Recorded information —
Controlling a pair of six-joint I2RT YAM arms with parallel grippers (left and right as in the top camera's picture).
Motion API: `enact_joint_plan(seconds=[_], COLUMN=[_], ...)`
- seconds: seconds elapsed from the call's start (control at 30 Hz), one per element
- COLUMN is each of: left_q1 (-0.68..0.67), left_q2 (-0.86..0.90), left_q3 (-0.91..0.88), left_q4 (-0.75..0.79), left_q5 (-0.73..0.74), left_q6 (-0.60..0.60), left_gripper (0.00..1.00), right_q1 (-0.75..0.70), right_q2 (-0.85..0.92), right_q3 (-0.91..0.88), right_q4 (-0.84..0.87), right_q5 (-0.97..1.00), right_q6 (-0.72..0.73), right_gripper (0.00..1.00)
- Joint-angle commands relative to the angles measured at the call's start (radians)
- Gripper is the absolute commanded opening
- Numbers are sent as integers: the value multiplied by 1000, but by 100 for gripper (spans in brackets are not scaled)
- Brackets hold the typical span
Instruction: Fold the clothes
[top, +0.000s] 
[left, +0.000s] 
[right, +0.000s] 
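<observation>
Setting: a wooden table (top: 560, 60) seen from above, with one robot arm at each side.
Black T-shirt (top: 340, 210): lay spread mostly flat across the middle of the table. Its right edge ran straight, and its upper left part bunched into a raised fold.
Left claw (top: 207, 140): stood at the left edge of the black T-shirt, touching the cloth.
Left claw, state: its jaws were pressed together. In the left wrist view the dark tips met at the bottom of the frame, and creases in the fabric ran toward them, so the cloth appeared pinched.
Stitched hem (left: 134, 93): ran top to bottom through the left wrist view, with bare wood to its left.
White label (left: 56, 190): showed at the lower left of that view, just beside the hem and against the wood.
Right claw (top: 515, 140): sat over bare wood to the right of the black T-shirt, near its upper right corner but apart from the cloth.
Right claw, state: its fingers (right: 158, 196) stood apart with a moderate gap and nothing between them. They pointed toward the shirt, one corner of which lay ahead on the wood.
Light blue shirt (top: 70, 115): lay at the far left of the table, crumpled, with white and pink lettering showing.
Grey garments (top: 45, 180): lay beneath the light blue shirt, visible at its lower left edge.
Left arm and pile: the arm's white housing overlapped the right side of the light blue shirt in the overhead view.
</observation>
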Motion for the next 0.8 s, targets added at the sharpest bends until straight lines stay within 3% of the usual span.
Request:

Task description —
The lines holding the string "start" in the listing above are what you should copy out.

Output for this task —
- seconds: seconds elapsed from the call's start (control at 30 Hz), one per element
- Joint-angle commands relative to the angles measured at the call's start (radians)

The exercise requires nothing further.